Courage to Let Kids to Fly

A black-chinned hummingbird sits on her tiny nest.

I’d love to keep my baby birds in my nest–but nests are small for a reason.

When I was five or six and we had a chicken egg incubator set up in our house. I watched the eggs every day, hoping to see the first crack in the shell. I remember squealing in delight and reaching my chubby fingers into the incubator—eager to grab an egg and help the little chick on it’s journey to fluffy yellowness.

But my dad grabbed my hand and warned me, “If you help the chick out, it will die.”

“What!” I exclaimed. “Won’t it just get born faster if I help it?”

“Nope,” he replied, “each peck it makes to break the shell from the inside develops its muscles and determination and makes it ready to live life on the outside. That’s the way God created birds.”

And so I waited—not so patiently—for the chicks to struggle out on their own. I watched with fascination as they turned from sweet yellow fluff balls into awkward fledglings and eventually into sleek hens and roosters that needed their wings clipped to keep them from flying out of our pen.

I’ve struggled with HPS (Helicopter Parent Syndrome) from the moment both my babies were born until…well, I still struggle.

I struggled even more after our family went through a yearlong struggle with cancer (my husband’s) where every phone call seemed to bring bad news and I found myself turning into a control freak—as if I could somehow control the outcome of Pedro’s cancer or fix the trauma our girls had suffered from not knowing from week to week if I’d be home or thousands of miles away with Pedro or if they’d wake up in the morning without a daddy.

I constantly curbed my secret impulse to jump in and fix every friendship problem, conflict with a teacher or trauma on the team. There’s a reason Pedro survived cancer—God knew I needed him to balance out our parenting team and to remind me that help isn’t always help.

It seems as if the world urges us to ‘be better parents’ by stepping in and making the path smooth for our children.
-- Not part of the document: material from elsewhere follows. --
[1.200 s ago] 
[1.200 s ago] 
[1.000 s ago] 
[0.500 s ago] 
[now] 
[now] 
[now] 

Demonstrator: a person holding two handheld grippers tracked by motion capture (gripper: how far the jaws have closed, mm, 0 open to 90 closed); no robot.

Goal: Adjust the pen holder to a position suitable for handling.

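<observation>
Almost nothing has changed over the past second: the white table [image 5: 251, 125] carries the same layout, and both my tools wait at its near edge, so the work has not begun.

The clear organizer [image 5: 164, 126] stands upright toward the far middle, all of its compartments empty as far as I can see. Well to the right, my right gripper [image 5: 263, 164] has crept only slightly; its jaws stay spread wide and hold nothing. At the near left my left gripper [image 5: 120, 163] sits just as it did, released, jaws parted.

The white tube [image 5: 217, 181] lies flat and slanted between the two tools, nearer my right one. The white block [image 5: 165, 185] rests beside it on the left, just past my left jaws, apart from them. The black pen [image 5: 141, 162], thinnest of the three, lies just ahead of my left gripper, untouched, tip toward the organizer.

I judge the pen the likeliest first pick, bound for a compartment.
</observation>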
As an educator, I’ve been on the receiving end of this type of parenting more times that I would wish (while struggling to stifle my own impulse to do the same thing). But if we don’t allow our children to stretch and grow and peck their way out of their own shell, we do them no favor.

Teaching one’s children how to react to life’s hardships by using the skills you have taught them takes more courage than hovering over them with an escape route and a megaphone.

Believe me, it took courage to let them explore our neighborhood at the tender ages of seven and eight (I made sure they had walkie-talkies). It took a huge amount of faith to let them ride their bicycles into town (7 miles away) when they were just 13 to meet up with friends (by this time they had cell phones). I had an awful time letting them go to work in fast-food restaurants when they were 14 (we talked about sexual harassment and stranger danger and all of that first). When they got their driver’s licenses, we let them drive in snowstorms (Pedro taught them how to handle their cars). I’m proud of the fact that our daughters worked as hotel maids and saved their money for two years in order to go to school in Spain for six weeks and travel around Europe for another six weeks—all without financial aid from us (but I worried that something horrible would happen to them while they were over there).

I guess that’s the dichotomy of life. We have to give our children opportunities to strengthen their God-given gifts (and we don’t get to decide what those gifts are) in the comfort and safety of our home and our love and turn our wounding worries and faithless fears over to our heavenly Father. Otherwise, we do our children harm.

So despite my HPS tendencies, I hope that through God’s grace and wisdom, we’ve given our baby birdies space to practice and experiences that helped them develop into the people God wants them to be.

I wonder though, is it ok to be a helicopter grandparent?